De certa forma, arriscamos a perguntar se esta forma de trabalho livre, experimental e em movimento não estaria mais próxima do trabalho de Varda no início da sua carreira e mesmo dentro de uma certa nouvelle vague. Sim, trata-se de liberdade, refere. Só que nessa altura, eu era diferente deles, eu estava mais interessada na estrutura e em conhecer pessoas do que os outros que faziam filmes maravilhosos. Sobretudo o experimental Godard. Ela que sugeriu uma alteração na viagem para visitar o amigo JLG na sua casa na Suíça. O ‘momento’ que se tornou ainda mais enigmático e misterioso com a mensagem dele.
Percebe-se a devoção, sem reverência. Ele (Godard) é o único com que tenho ligação até hoje, porque continua a ser totalmente livre – por vezes mesmo de forma insuportável, mas sempre livre. E complementa. Eu também tenho sido livre no meu trabalho, como este tipo, referindo-se a JR, a seu lado e ao seu trajeto de ir em redor do mundo a colocar olhos humanos em paisagens do Nepal, nos Jogos Olímpicos e um fresco incrível num bairro social em Paris de 35 metros.

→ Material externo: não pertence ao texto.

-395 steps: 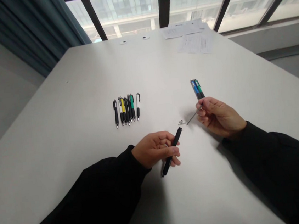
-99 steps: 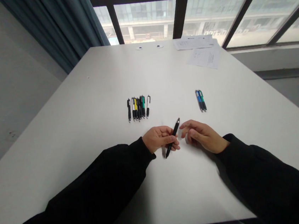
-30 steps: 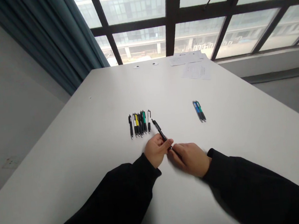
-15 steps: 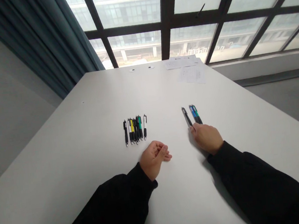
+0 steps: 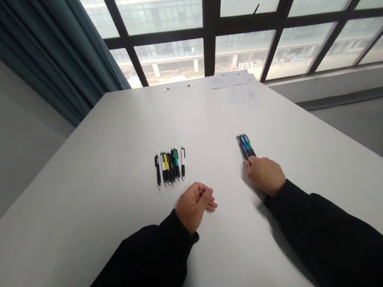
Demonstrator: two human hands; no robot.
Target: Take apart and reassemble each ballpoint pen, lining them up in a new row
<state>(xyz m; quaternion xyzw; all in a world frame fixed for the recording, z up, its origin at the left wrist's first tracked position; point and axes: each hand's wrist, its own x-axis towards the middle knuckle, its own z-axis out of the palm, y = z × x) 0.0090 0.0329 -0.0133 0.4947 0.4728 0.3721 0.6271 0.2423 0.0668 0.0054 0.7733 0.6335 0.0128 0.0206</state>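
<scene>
My right hand (image 5: 266, 175) is closed on the lower end of a black pen (image 5: 241, 147). That pen lies alongside a blue pen (image 5: 245, 143) and a green pen (image 5: 249, 143), whose lower ends are partly hidden by my fingers. My left hand (image 5: 195, 206) rests on the table, loosely curled with the thumb against the fingers and nothing in it. Beyond it is a row of several pens: a black pen (image 5: 158, 170) at the left, a yellow pen (image 5: 167, 164), a green pen (image 5: 176, 162), and a white pen (image 5: 183, 161) slightly apart at the right.
The white table (image 5: 134, 250) reaches to the window. Sheets of paper (image 5: 243, 94) lie at its far right, and two small holes or fittings (image 5: 190, 86) sit near the far edge. A blue curtain (image 5: 62, 52) hangs at the left.
My right hand has brought the black pen rightward, closing the gap to the blue pen. My left hand stays curled in nearly the same place. The view has shifted slightly.
</scene>
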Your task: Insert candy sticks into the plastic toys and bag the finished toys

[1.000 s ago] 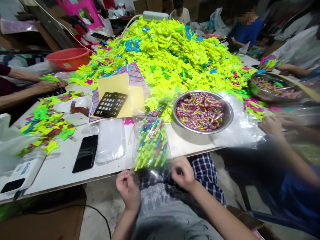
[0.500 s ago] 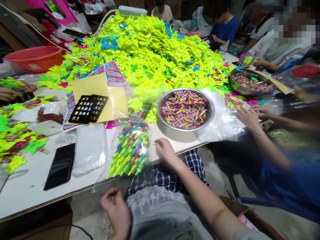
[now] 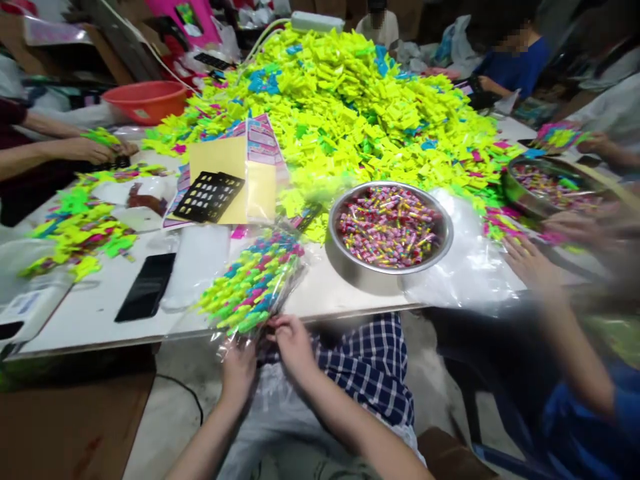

Tivemos o ‘momento JLG’, mas haveríamos de ter também o ‘momento Oliveira’, quando lhe recordamos esse encontro para a série dela para a telvisão, Agnès de ci de la Varda, de 2011. O nome desperta dela uma emoção imediata. Mas não temos tempo, lamenta-se,a apressando-se a falar desses dez minutos que filmou com ele. E explica que é a vida como ela é, ao referir-se ao tempo. E confirma: eu tenho tanta peixão pelo cinema que não sinto as consequências da idade.
Será, afinal de contas, arte o gesto de também juntar pessoas? É disso mesmo que se trata Olhares Lugares. Um exercício do olhar, do olhar de Varda que é picado por agulhas, como parte do tratamento oftalmológico. Arrepiaram-se quando viram a agulha no olho?, ela quer saber. Já levei mais de 40 picadas. É esse olhar perfurado que seguimos incondicionalmente e essas reprodução em grandes planos. Imagens que criam ligações entre as pessoas, como sugere JR. É isso mesmo. Assim ficamos, ligados. Até porque, cada rosto é uma história.